= Formative context =

Formative contexts are the institutional and imaginative arrangements that shape a society's conflicts and resolutions. They are the structures that limit both the practice and the imaginative possibilities in a socio-political order, and in doing so shape the routines of conflict over social, political and economic resources that govern access to labor, loyalty, and social station, e.g. government power, economic capital, technological expertise, etc. In a formative context, the institutions structure conflict over government power and capital allocation, whereas the imaginative framework shapes the preconceptions about possible forms of human interaction. Through this, a formative context further creates and sustains a set of roles and ranks, which mold conflict over the mastery of resources and the shaping of the ideas of social possibilities, identities and interests. The formative context of the Western democracies, for example, include the organization of production through managers and laborers, a set of laws administering capital, a state in relation to the citizen, and a social division of labor.

==Background==
Also referred to as order, framework, or structure of social life, the concept of formative context was developed by philosopher and social theorist Roberto Unger. Whereas other social and political philosophers have taken the historical context as a given, and seen one existing set of institutional arrangements as necessarily giving birth to another set, Unger rejects this naturalization of the world and moves to explain how such contexts are made and reproduced. The most forceful articulation and development of the concept is in Unger's book False Necessity.

The thesis of formative context is central to Unger's theory of false necessity, which rejects the idea of a closed number of institutional arrangements of human societies, e.g. feudalism and capitalism, and that these arrangements are the product of historical necessity, as theories of liberalism or Marxism claim.
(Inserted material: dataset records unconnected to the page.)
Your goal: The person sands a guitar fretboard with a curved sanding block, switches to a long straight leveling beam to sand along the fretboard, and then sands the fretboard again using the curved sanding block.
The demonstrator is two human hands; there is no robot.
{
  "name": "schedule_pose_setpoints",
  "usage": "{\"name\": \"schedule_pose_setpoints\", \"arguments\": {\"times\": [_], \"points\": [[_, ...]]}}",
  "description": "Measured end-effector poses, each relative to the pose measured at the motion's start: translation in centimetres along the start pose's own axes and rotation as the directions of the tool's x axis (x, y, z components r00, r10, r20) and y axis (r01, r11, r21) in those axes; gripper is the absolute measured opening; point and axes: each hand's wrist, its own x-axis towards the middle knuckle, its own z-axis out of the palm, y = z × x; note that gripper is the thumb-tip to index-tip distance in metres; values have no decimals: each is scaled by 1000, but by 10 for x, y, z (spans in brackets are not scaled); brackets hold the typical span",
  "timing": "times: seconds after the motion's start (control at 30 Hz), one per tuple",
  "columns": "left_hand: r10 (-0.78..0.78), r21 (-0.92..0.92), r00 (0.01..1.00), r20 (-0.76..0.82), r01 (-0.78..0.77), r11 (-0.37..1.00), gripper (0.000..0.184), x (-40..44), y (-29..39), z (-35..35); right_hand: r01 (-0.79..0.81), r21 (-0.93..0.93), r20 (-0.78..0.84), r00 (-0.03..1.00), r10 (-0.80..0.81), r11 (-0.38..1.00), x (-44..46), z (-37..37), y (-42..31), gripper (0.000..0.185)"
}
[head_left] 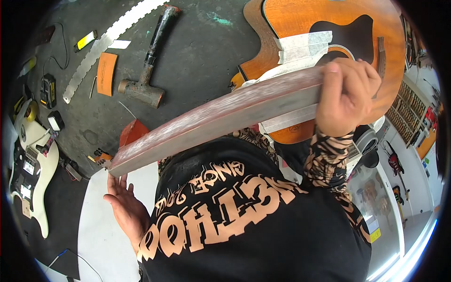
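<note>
A long straight-sided bar (216, 120), grey on its side with a worn whitish and dark red face, is held up slantwise across the view. My right hand (347, 91) is closed around its right end, above an acoustic guitar body (305, 19). Near the bar's lower left end, my left hand (127, 209) has its palm up and fingers apart, with the fingertips just under that end; contact is unclear. White masking tape (305, 44) covers part of the guitar top. The bar hides the guitar's neck area.
On the dark bench (202, 51) lie a hammer (148, 89), a notched metal straightedge (105, 40), an orange-brown block (107, 74) and a yellow marker (85, 41). A red object (133, 132) sits behind the bar. At far left is a white electric guitar body (40, 174).
</note>
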Motion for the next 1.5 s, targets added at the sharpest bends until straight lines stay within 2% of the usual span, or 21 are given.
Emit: {"name": "schedule_pose_setpoints", "arguments": {"times": [0.1, 0.17, 0.3, 0.37, 0.43, 0.5, 0.57, 0.67, 0.77, 0.83, 0.9, 0.97, 1.03, 1.07, 1.17, 1.23, 1.3, 1.37, 1.4, 1.43, 1.5], "points": [[-79, -6, 994, -69, 79, 997, 81, 8, 0, -21, -7, 115, 20, 1000, 5, 993, -6, 17, -49, 8], [-144, 6, 983, -116, 146, 989, 81, 11, 3, -26, -19, 129, 31, 999, 15, 991, -5, 17, -49, 9], [-80, 35, 997, -21, 80, 996, 81, 1, 1, -10, 69, 64, -3, 998, -69, 996, 4, 3, 3, 9], [-4, -17, 999, 52, 5, 1000, 82, -2, -6, -6, 68, 12, -31, 997, -68, 998, 7, 4, 3, 10], [-3, -9, 1000, 23, 3, 1000, 85, -2, -3, -11, 31, 38, -10, 999, -31, 999, -3, 13, -32, 9], [-151, 8, 984, -95, 152, 988, 88, 8, -7, -30, 16, 135, -16, 1000, -14, 991, -10, 24, -62, 9], [-132, 64, 985, -115, 140, 988, 88, 7, -9, -29, 34, 159, -67, 997, -23, 987, -10, 25, -42, 8], [-10, 123, 999, 53, 4, 992, 89, -4, -7, -9, 64, 105, -108, 993, -53, 992, -6, 5, 7, 9], [60, 34, 994, 87, -63, 997, 91, -11, -11, 0, 15, -4, -53, 998, -16, 1000, -7, 3, 2, 9], [37, 68, 999, 37, -40, 997, 90, -3, -15, -14, 65, 113, -36, 997, -62, 991, -18, 17, -40, 7], [-146, 29, 985, -94, 149, 988, 89, 2, -22, -38, 70, 129, -57, 996, -63, 989, -22, 18, -42, 7], [-119, 53, 986, -113, 126, 991, 87, -5, -21, -24, 53, 153, -62, 997, -44, 987, -23, 12, -28, 7], [1, 46, 1000, 17, -2, 999, 85, -17, -18, -3, 16, 12, -18, 1000, -16, 1000, -14, -9, 9, 7], [66, 21, 994, 87, -68, 997, 84, -19, -20, 1, 21, 14, -21, 1000, -21, 1000, -16, -8, 10, 7], [23, -19, 1000, 19, -23, 1000, 82, -20, -22, -1, 6, 62, -75, 997, -1, 998, -22, 3, -13, 7], [-45, -29, 999, -31, 44, 999, 80, -11, -29, -23, 19, 157, -1, 1000, -19, 987, -32, 13, -56, 8], [-103, -43, 990, -95, 99, 994, 79, -7, -32, -29, 25, 153, -23, 999, -22, 988, -31, 8, -48, 8], [-77, -9, 994, -76, 76, 997, 79, -18, -29, -12, 35, 61, -39, 999, -33, 998, -29, -8, -4, 8], [-10, -12, 1000, 20, 10, 1000, 80, -23, -26, -4, 21, 12, -45, 999, -21, 1000, -28, -15, 16, 7], [63, -23, 992, 112, -61, 998, 81, -27, -24, 4, 27, 14, -48, 998, -26, 1000, -27, -14, 15, 7], [80, -57, 990, 116, -74, 996, 82, -31, -24, 7, 42, 25, -48, 998, -40, 999, -29, -11, 7, 7]]}}
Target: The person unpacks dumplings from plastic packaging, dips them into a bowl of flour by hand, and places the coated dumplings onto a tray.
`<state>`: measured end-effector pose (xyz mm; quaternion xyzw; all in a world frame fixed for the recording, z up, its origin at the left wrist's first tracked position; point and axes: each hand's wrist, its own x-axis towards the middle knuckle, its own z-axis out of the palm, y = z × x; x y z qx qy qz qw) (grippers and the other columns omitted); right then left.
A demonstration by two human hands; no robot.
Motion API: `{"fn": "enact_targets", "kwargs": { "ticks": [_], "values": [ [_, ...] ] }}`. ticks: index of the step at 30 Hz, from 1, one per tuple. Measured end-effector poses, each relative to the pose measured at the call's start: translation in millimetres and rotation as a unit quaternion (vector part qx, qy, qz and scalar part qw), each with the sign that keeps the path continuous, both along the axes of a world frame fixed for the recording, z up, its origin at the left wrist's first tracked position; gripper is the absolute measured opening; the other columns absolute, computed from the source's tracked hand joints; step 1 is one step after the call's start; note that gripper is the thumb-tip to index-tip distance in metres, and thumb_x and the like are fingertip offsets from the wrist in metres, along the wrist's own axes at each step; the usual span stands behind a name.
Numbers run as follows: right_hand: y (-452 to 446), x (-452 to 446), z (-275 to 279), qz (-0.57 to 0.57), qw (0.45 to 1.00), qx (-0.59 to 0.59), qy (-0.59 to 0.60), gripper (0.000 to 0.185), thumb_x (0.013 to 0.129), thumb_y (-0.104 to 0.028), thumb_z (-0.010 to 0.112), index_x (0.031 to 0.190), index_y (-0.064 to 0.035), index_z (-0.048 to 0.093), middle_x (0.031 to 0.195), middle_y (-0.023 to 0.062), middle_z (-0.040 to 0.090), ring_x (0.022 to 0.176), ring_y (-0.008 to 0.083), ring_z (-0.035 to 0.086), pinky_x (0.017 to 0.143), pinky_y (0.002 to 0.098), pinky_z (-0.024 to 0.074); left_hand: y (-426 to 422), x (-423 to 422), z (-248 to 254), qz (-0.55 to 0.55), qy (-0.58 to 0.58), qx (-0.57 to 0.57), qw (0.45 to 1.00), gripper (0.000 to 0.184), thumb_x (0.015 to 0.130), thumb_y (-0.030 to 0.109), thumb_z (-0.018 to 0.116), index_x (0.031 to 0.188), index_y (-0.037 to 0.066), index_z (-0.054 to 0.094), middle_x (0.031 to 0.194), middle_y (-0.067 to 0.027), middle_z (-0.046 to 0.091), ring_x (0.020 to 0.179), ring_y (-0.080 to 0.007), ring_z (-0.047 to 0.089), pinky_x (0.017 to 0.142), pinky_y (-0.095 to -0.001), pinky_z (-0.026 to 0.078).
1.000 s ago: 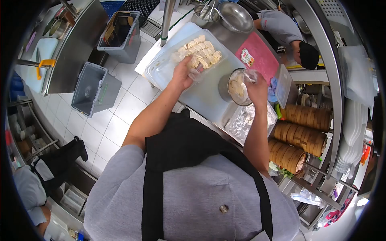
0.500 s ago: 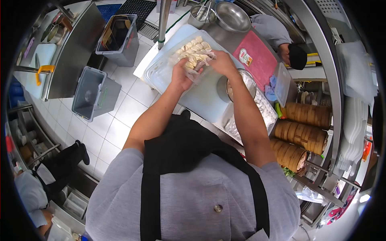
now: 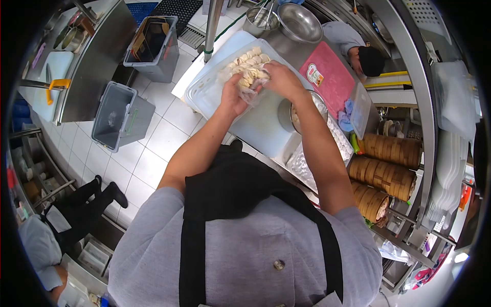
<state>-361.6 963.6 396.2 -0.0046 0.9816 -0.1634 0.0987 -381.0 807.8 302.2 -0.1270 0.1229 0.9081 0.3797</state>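
Observation:
My left hand (image 3: 233, 96) holds a clear plastic bag (image 3: 247, 95) with pale, dough-like pieces (image 3: 248, 78) in it, over a translucent plastic tray (image 3: 196, 90). Rows of similar pale pieces (image 3: 251, 55) lie in the tray just beyond. At the bag's right side is my right hand (image 3: 280, 79), its fingers closed at the pieces; what they grip is too small to make out. Partly behind my right forearm stands a round metal container (image 3: 286, 115). Below it, a tray with a white, powdery-looking surface (image 3: 302, 165) is partly covered by the same arm.
A pink board (image 3: 331, 77) and a blue cloth (image 3: 346, 115) lie to the right. Metal bowls (image 3: 300, 22) stand at the back. Bamboo steamers (image 3: 383, 176) are stacked at right. Grey bins (image 3: 123, 116) stand on the floor. One person (image 3: 353, 43) is beyond the table, another (image 3: 43, 245) at lower left.
My right hand has moved from the metal container up and left to the bag by my left hand. The person beyond the table has shifted, and the one at lower left has moved their legs.

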Motion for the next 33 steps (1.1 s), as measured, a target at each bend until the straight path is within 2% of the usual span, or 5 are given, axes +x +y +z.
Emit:
{"fn": "enact_targets", "kwargs": {
  "ticks": [4,6,16,23,33],
  "values": [
    [-21.0,16.3,-4.1,-0.066,0.995,-0.022,0.072,0.045,0.074,-0.013,0.070,0.117,-0.0016,0.060,0.112,0.0185,0.059,0.105,0.0370,0.058,0.090,0.0431,0.0470,2.1,-1.5,-4.4,0.006,0.019,0.011,1.000,0.041,0.095,0.024,0.044,0.128,0.001,0.047,0.122,-0.0142,0.059,0.106,-0.0289,0.061,0.087,-0.0425,0.053],
    [-21.6,17.1,-4.5,-0.079,0.994,-0.030,0.065,0.045,0.074,-0.014,0.070,0.116,-0.0009,0.059,0.114,0.0187,0.058,0.106,0.0375,0.058,0.090,0.0434,0.0469,1.7,-1.2,-7.1,0.013,0.028,0.015,0.999,0.044,0.094,0.026,0.048,0.130,0.001,0.047,0.124,-0.0159,0.058,0.111,-0.0305,0.059,0.095,-0.0433,0.049],
    [-41.1,26.6,-15.6,-0.165,0.985,0.005,0.047,0.052,0.072,-0.011,0.069,0.122,-0.0043,0.055,0.124,0.0195,0.049,0.112,0.0385,0.055,0.091,0.0450,0.0484,1.5,0.6,0.3,0.016,0.013,0.016,1.000,0.044,0.094,0.027,0.048,0.130,0.001,0.048,0.126,-0.0150,0.058,0.112,-0.0300,0.058,0.098,-0.0421,0.047],
    [-35.5,26.4,-14.6,-0.111,0.991,-0.001,0.069,0.059,0.072,-0.012,0.069,0.126,-0.0045,0.049,0.124,0.0223,0.049,0.112,0.0405,0.054,0.093,0.0456,0.0475,0.8,0.7,2.2,0.014,0.008,0.022,1.000,0.043,0.094,0.026,0.049,0.129,0.001,0.049,0.124,-0.0149,0.059,0.112,-0.0299,0.059,0.100,-0.0420,0.046],
    [-24.7,21.9,-15.5,-0.121,0.990,-0.046,0.047,0.047,0.074,-0.014,0.070,0.118,-0.0032,0.060,0.125,0.0208,0.052,0.114,0.0380,0.054,0.097,0.0429,0.0451,1.0,-0.2,-6.3,0.018,0.012,0.018,1.000,0.044,0.094,0.026,0.050,0.130,0.001,0.047,0.124,-0.0159,0.059,0.111,-0.0310,0.059,0.096,-0.0460,0.049]
  ]
}}
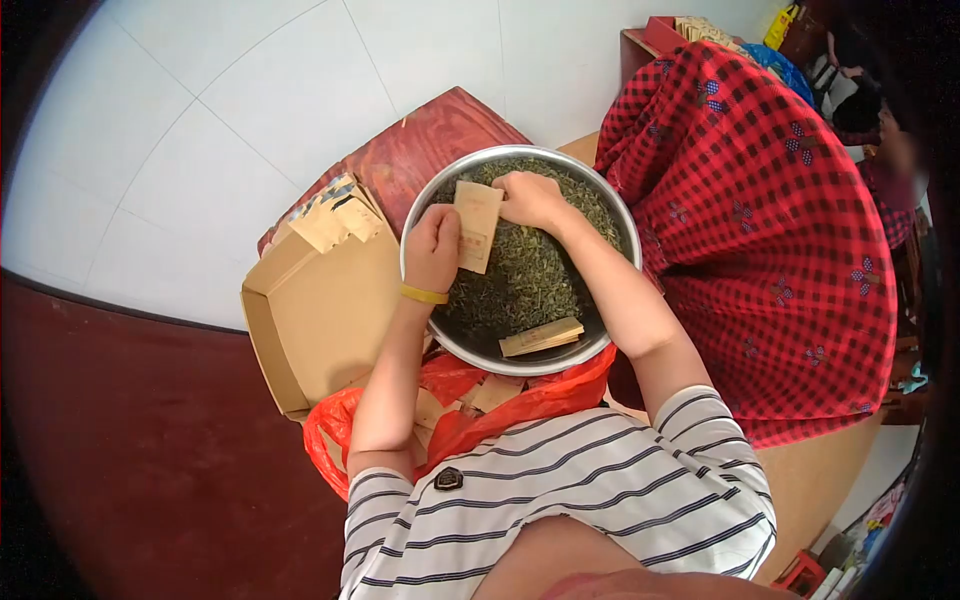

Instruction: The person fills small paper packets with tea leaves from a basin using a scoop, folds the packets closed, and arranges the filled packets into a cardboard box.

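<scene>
Over a round metal basin (415, 215) of dried green leaves (530, 265), my left hand (433, 246) is closed on the left side of a small tan paper packet (477, 228) with red print. A yellow band circles my left wrist. At the packet's upper right edge, my right hand (530, 198) has its fingers pressed together; whatever they hold is hidden. A small stack of flat tan packets (542, 338) lies inside the basin near its lower rim.
Left of the basin is an open cardboard box (330, 310) with several packets (340, 215) at its top. A red plastic bag (455, 435) with packets lies below the basin. A red-black checkered cloth (770, 230) covers something at right. A red wooden surface (400, 160) is behind.
</scene>
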A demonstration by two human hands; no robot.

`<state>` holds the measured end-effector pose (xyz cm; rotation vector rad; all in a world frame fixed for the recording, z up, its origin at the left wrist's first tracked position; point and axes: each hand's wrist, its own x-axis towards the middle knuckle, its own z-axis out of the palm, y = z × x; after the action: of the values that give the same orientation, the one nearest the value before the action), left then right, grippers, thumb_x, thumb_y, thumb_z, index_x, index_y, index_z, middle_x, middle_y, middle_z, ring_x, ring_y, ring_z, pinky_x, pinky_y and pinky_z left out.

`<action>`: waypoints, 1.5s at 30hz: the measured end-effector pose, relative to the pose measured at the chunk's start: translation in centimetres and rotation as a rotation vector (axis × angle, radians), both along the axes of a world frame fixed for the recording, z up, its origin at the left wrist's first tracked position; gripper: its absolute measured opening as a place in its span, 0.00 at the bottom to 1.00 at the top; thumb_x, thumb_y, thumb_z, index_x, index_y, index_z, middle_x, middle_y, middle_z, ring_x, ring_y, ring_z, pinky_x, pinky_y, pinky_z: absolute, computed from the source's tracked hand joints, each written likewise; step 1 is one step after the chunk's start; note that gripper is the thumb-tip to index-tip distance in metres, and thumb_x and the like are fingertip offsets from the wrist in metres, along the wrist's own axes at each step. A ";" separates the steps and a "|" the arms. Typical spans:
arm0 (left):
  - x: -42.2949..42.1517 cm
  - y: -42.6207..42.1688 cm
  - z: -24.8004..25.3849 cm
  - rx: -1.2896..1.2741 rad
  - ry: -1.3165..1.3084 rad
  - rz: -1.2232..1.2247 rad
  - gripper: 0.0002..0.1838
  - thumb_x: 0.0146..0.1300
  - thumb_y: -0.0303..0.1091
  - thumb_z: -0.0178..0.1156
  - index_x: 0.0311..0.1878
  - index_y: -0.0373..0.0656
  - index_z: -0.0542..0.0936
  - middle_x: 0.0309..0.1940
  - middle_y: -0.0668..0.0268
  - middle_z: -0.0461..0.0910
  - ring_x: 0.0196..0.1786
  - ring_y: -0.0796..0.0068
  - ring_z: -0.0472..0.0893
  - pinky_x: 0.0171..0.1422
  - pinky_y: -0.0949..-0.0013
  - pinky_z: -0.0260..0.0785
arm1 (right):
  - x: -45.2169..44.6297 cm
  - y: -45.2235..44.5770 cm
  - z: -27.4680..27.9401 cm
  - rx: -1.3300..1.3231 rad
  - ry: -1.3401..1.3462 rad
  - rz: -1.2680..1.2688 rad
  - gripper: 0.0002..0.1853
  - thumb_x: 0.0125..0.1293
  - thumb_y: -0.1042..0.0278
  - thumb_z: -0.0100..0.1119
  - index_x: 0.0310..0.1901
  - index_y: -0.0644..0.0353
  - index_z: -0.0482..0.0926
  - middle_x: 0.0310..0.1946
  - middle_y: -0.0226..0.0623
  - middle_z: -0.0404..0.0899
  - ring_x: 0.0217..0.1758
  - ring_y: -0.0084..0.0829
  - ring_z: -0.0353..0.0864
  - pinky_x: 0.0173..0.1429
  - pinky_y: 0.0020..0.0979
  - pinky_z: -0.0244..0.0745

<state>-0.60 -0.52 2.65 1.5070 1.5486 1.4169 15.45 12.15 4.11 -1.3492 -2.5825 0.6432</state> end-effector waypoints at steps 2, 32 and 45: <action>-0.3 0.4 -1.7 0.096 0.011 0.163 0.12 0.73 0.36 0.51 0.43 0.37 0.78 0.28 0.59 0.79 0.32 0.70 0.78 0.38 0.67 0.71 | 0.2 0.0 0.1 -0.051 0.059 -0.019 0.11 0.55 0.54 0.61 0.32 0.50 0.85 0.33 0.35 0.86 0.40 0.40 0.85 0.46 0.41 0.76; 0.4 -1.5 -1.0 0.115 -0.185 0.028 0.10 0.75 0.33 0.48 0.43 0.39 0.75 0.21 0.66 0.74 0.23 0.79 0.74 0.29 0.72 0.67 | 0.5 -0.8 1.0 -1.110 0.849 0.361 0.15 0.71 0.55 0.58 0.44 0.61 0.79 0.30 0.29 0.81 0.28 0.19 0.81 0.35 0.21 0.81; 1.2 -1.4 -0.1 0.238 0.253 0.116 0.13 0.65 0.38 0.62 0.47 0.41 0.78 0.35 0.55 0.82 0.37 0.54 0.82 0.43 0.57 0.73 | -0.2 -1.7 1.1 -0.843 0.407 0.341 0.06 0.67 0.73 0.54 0.41 0.61 0.79 0.29 0.27 0.81 0.27 0.17 0.80 0.31 0.19 0.74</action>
<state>0.62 -1.91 2.60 1.8228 1.6869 1.5706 15.26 10.44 5.20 -0.7591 -2.2631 1.9802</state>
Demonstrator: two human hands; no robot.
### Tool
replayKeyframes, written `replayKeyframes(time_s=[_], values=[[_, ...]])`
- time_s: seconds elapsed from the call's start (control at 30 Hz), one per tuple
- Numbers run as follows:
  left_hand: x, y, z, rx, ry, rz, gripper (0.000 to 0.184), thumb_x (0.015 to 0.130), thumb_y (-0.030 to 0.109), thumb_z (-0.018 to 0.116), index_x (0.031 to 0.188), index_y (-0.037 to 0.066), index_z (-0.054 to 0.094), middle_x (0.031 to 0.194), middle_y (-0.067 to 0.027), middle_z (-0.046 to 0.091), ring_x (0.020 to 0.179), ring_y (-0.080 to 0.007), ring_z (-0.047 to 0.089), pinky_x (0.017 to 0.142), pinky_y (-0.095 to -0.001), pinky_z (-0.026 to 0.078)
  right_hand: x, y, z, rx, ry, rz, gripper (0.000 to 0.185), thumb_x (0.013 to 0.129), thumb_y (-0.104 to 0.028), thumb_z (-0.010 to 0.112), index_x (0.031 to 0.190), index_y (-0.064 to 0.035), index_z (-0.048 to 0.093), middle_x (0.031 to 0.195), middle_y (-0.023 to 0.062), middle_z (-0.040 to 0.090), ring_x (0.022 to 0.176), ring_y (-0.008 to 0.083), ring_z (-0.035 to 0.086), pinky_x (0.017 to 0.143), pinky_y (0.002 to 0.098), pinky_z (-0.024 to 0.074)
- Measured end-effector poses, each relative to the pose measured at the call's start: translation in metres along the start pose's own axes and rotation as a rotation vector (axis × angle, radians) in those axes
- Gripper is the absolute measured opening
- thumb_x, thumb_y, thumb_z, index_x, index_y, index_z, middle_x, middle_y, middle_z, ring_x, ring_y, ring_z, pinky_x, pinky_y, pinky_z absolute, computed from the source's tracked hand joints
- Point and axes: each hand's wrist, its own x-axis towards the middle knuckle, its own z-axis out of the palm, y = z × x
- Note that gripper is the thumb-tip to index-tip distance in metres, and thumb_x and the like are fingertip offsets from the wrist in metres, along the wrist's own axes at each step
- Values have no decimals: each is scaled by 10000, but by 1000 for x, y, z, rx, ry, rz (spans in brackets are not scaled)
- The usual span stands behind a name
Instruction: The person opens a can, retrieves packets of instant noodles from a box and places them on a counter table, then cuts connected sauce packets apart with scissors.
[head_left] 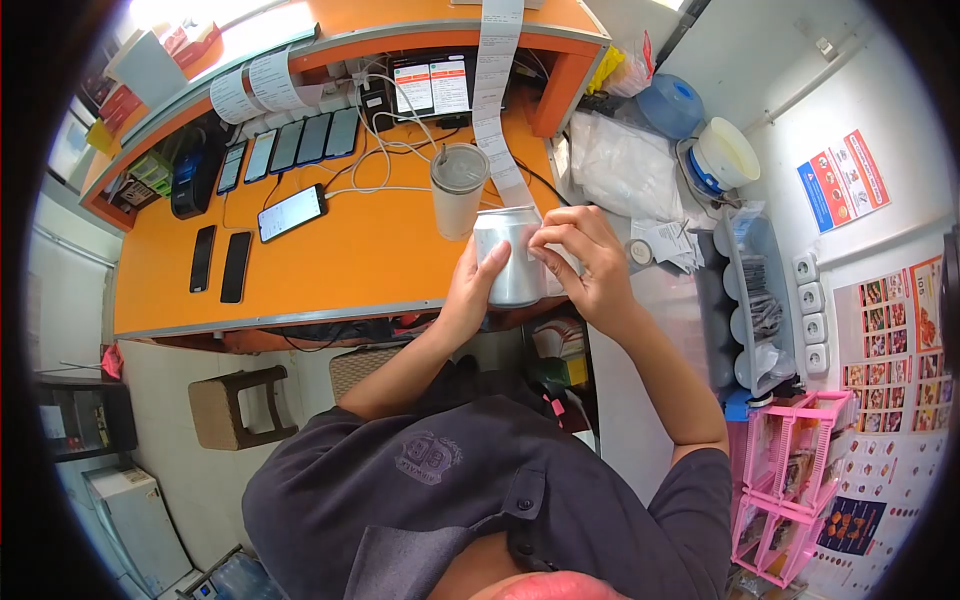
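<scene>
A plain silver drink can (515,272) is held upright in front of me, near the table's front edge. My left hand (470,288) wraps the can's left side, its thumb lying across the front. At the can's upper right, my right hand (592,262) is closed, thumb and fingertips pinched together against the wall. A small pale patch shows at those fingertips, too small to name. Just behind the can stands a lidded cup (460,195) with a whitish body. A long printed paper strip (495,100) hangs down behind the can.
Several phones (292,212) lie on the orange table (370,270), some with charging cables. A tablet screen (430,85) stands under the shelf. To the right are a grey bin holder (735,300) with packets and a pink rack (795,460). A stool (225,410) stands left.
</scene>
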Motion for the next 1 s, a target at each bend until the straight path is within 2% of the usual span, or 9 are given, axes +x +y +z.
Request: replayKeyframes(time_s=[0.1,0.3,0.43,0.53,0.63,0.77,0.83,0.93,1.0], values=[[3,-6,-5,-56,1,-39,472,879,338,470,1200,4,386,1087,-101,494,1003,-145,472,864,-278,377,-2,2,1,109,-54,101,90,733,-57,649,791,-28,588,871,69,538,811,208,507,712,306,400],[7,-14,-5,18,30,12,463,889,348,449,1199,9,390,1080,-85,493,981,-133,477,836,-272,395,-9,-2,-13,389,-207,293,107,742,-75,654,790,-23,573,862,60,518,821,150,494,743,275,391],[14,-9,-9,8,103,24,456,890,340,455,1199,11,389,1082,-76,490,974,-135,473,839,-271,393,-20,-25,-25,528,-206,395,83,764,-53,635,788,-19,563,863,53,505,835,135,496,751,261,393],[13,-17,-4,121,145,119,496,854,338,522,1198,8,385,1041,-77,508,934,-139,495,811,-271,410,-43,-5,-24,749,5,463,53,787,-52,619,813,-28,579,910,45,513,849,109,506,750,245,421],[18,-29,0,268,12,240,609,761,366,636,1180,-2,390,956,-97,549,874,-127,523,771,-273,430,-68,13,-19,886,211,591,82,779,-23,625,836,-32,567,913,41,515,830,113,518,740,248,423],[23,-70,5,626,-168,142,717,637,412,722,1152,20,413,903,-147,594,838,-211,593,746,-314,455,-106,22,-16,988,424,672,106,772,-6,628,843,-46,559,908,40,523,825,113,513,730,256,428],[24,-99,20,672,-249,205,726,601,421,739,1136,41,429,907,-165,603,850,-260,608,738,-338,460,-128,29,-14,941,558,734,105,770,-9,631,834,-52,559,906,40,527,828,112,512,725,257,429],[19,-123,50,752,-389,155,727,595,440,732,1139,63,432,932,-172,599,870,-342,586,735,-375,458,-164,38,-17,905,738,843,129,775,-20,631,854,-76,546,910,34,530,827,118,513,718,260,428],[18,-157,68,817,-440,131,764,593,463,732,1155,51,420,983,-184,585,917,-340,571,781,-370,444,-189,45,-25,897,839,902,139,782,-37,630,869,-92,537,911,28,530,824,119,512,722,267,424]])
Rather, Unger argues that there are myriad institutional arrangements that can coalesce, and that they do so through a contingent process of struggle, reconciliation, and innovation among individuals and groups. For Unger, the concept of formative context serves to explain the basis of a certain set of institutional arrangements and their reliance upon each other. It offers an explanation of the cycles of reform and retrenchment of a socio-economic political system and how it remains undisturbed by rivalries and animosities. The theory of false necessity goes on to explain the connections of a formative context, their making and remaking, and how they maintain stability despite the contingent formation.

==Criteria==
While a formative context of a society exerts a major influence on the course of social actions and behaviors, it is itself hard to challenge, revise, or even identify in the midst of everyday conflicts and routines. Thus there are two kinds of criteria for determining if an institution or structure belongs in a formative context, subjective and objective ones. The subjective criteria consider the perspective of the social actors themselves and the arrangements that are assumed in their speech and actions. For example, the attempts of big business and labor to protect themselves through deals with each other, and the political efforts of unorganized labor and petty bourgeoisie to undermine and circumvent these deals by pressuring the government, operate on the same institutional assumption of the distinction between economy and polity, and that victory in one can be offset by the other. The objective criteria are simply that if a substitution of the proposed structure affects the hierarchies or cyclical conflicts—if it alters the social divisions—then it can be included in the formative context. For example, a change in any one of the following conditions would completely change the formative context of a Western democratic state: if the state stopped being democratic or was democratic enough to allow collective militancy and subject private centers of power to public accountability; if business could have its way and override all regulatory controls of govt; or if no workers could unionize or all of them could and did.

==Western democracies==
The formative context of the North Atlantic democracies can be organized into four clusters of institutional arrangements: work, law, government, and occupational structure.
- The work-organization complex makes a distinction in work between task definers and task executers, with the material rewards concentrated in the task defining jobs.
- The private-rights complex understands the rights of the individual vis-a-vis other individuals and the state. This structure is central to the allocation and control of capital, ensuring all forms of capital distribution and entitlement.
- The government-organization complex is the institutional arrangement to protect the individual from the state, and to prevent those in power from changing the formative context. It establishes a link between safeguards of freedom and the dispersion of powers, e.g. partisan rivalries fail to extend to debates over the fundamental institutions that affect social interactions.
- The occupational-structure complex is a social division of labor characterized by a lack of caste or religious division. It is based on material reward and task defining jobs receiving the highest pay.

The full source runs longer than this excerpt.